We then attached a piece of 0.020" (0.5mm) music wire to the end of the arm. The wire must be affixed in such a way that it can rotate freely as the arm moves. We passed it through a hole in the arm and bent it to a shape that will be retained by the hole.
The other end of the wire was affixed to the slide mechanism to which the tiles were glued. In that case, a small loop is printed on the back of the slide mechanism and the wire is again bent into a shape that will be retained by that loop. The wire is rigid enough to push the tiles into a new position, but flexible enough to bend when the stop is hit.
We elected to keep the sound simple for this project, using the delaying mechanism of the Audio Board to trigger the sounds at the appropriate time rather than trying to trigger the sound by having Mario hit another switch.
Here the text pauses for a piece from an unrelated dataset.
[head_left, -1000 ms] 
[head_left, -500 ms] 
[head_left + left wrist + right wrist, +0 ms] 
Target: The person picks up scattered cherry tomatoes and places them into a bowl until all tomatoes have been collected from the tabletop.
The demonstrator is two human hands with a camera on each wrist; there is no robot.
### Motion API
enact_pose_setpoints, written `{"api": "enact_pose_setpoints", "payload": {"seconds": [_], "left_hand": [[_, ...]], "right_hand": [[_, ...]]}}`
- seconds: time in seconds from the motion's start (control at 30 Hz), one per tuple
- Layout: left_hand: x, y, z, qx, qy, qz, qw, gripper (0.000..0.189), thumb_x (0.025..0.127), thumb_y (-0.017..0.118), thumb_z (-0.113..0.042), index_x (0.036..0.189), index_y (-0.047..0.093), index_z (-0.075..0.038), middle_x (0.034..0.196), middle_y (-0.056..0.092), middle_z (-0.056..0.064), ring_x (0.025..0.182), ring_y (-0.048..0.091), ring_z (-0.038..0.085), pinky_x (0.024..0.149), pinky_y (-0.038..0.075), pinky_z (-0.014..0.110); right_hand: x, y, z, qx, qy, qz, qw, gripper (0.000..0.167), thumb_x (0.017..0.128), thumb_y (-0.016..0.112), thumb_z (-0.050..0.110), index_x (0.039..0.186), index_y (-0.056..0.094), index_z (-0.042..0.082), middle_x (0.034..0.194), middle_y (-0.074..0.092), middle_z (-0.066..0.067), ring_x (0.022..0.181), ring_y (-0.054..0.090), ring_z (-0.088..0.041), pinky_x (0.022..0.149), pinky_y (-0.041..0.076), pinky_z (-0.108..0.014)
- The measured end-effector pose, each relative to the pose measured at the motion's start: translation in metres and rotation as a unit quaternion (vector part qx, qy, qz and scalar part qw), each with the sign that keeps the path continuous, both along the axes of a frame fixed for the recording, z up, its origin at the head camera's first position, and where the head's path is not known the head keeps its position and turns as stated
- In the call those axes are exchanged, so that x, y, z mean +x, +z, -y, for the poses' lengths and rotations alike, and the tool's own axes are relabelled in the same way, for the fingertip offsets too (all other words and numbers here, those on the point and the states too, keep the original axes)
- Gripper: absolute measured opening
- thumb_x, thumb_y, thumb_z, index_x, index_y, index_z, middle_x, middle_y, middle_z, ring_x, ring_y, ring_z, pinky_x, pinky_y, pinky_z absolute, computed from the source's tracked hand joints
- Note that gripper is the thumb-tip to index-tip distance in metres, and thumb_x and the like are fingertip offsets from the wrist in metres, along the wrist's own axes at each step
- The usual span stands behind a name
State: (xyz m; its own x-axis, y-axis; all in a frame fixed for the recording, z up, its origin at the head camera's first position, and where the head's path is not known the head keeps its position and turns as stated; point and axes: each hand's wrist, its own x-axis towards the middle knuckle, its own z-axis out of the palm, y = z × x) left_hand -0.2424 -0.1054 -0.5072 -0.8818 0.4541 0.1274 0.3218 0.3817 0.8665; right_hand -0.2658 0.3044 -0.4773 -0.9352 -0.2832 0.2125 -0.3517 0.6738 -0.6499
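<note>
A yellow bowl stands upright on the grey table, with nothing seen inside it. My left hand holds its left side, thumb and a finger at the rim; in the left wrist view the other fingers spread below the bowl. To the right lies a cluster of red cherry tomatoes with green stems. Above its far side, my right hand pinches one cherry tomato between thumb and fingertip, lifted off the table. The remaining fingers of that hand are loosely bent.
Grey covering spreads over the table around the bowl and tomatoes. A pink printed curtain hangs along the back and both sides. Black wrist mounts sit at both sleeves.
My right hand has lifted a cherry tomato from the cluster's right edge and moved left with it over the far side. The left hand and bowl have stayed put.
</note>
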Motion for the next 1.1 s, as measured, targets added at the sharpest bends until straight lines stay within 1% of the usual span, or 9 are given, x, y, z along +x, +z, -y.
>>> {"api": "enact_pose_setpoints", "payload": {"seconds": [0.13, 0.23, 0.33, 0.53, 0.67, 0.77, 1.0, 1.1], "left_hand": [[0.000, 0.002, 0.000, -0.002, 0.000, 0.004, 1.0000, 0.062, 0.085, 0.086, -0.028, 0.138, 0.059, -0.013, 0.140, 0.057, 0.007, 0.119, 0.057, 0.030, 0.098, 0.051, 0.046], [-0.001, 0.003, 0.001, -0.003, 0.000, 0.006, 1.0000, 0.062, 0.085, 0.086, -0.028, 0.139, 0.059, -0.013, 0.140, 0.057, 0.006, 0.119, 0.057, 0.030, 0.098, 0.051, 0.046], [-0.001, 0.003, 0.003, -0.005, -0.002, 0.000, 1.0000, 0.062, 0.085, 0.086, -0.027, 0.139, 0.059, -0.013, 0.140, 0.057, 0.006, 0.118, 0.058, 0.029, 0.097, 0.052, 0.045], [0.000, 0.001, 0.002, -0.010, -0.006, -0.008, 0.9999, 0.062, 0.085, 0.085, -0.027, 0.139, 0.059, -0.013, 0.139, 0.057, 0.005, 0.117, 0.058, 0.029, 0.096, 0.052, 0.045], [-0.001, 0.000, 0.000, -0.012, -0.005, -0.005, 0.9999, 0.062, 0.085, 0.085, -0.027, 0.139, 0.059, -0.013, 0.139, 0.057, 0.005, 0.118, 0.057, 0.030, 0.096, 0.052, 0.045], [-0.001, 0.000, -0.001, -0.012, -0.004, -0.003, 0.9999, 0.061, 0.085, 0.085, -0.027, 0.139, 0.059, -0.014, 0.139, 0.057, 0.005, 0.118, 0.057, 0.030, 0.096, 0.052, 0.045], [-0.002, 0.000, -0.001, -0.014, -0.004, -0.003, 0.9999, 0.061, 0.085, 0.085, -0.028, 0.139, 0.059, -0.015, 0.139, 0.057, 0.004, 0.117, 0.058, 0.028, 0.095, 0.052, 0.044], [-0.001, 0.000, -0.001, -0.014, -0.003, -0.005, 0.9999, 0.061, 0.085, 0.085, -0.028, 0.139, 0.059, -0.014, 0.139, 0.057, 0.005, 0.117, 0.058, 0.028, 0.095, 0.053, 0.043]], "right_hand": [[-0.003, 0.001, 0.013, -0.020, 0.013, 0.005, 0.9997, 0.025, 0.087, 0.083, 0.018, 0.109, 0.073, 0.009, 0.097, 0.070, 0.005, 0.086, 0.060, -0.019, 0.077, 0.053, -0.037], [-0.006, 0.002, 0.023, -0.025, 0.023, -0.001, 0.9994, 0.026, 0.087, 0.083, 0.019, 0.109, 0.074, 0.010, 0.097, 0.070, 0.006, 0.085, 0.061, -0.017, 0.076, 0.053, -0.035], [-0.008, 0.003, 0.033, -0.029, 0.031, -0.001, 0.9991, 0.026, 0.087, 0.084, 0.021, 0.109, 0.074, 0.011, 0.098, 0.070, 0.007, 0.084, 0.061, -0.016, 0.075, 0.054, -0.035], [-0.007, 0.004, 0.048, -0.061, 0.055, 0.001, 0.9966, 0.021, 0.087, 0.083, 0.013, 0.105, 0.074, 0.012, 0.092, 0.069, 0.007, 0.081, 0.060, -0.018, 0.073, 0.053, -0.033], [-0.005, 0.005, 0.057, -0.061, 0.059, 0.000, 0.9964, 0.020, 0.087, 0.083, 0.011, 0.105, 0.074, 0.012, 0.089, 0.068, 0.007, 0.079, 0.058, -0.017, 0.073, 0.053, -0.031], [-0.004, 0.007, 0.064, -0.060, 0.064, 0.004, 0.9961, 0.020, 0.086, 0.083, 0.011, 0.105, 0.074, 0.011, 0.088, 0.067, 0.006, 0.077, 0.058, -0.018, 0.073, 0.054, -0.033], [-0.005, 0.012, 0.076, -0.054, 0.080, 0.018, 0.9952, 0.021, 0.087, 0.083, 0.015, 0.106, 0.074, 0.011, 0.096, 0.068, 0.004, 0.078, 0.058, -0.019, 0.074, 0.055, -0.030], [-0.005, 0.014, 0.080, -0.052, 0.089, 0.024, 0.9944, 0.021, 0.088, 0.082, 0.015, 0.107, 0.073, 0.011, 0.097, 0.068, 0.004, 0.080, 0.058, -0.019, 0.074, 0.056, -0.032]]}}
Finding sound effects is left as an exercise for the reader, to prevent possible copyright or trademark issues. A quick web search will turn up sound effects for most projects, however.
The Spectacle project for this setup is very simple. It consists of a Button Board, a Motion Board, and an Audio Board. We’ll just give you the pages of the project here, rather than walk you step-by-step through making a Spectacle project. Below, find the main page of the app, with all the boards in place. Remember that the order the boards are connected in must match the order they appear in the app list in.
Here are the settings for the Button Board. Note that, although we’re triggering four separate actions, we only need to have a signal on one channel.
Here we see the Motion Board settings. You’ll note that there’s a slight delay between receipt of the triggering signal and activation of the first motion. That accounts for the brief delay between triggering the Sound Board and the sound actually playing. The sliders are opposite because the position of the motors is mirrored on the inside of the project.
Finally, here are the settings for the two sound events on the Sound Board. By layering them like this, we create the illusion of triggering the second sound when Mario hits the block without having to put a switch on that block.
Note that these are timing values for my system and you’ll probably have to change them if you do your own. I figured these out by playing around with it a bit.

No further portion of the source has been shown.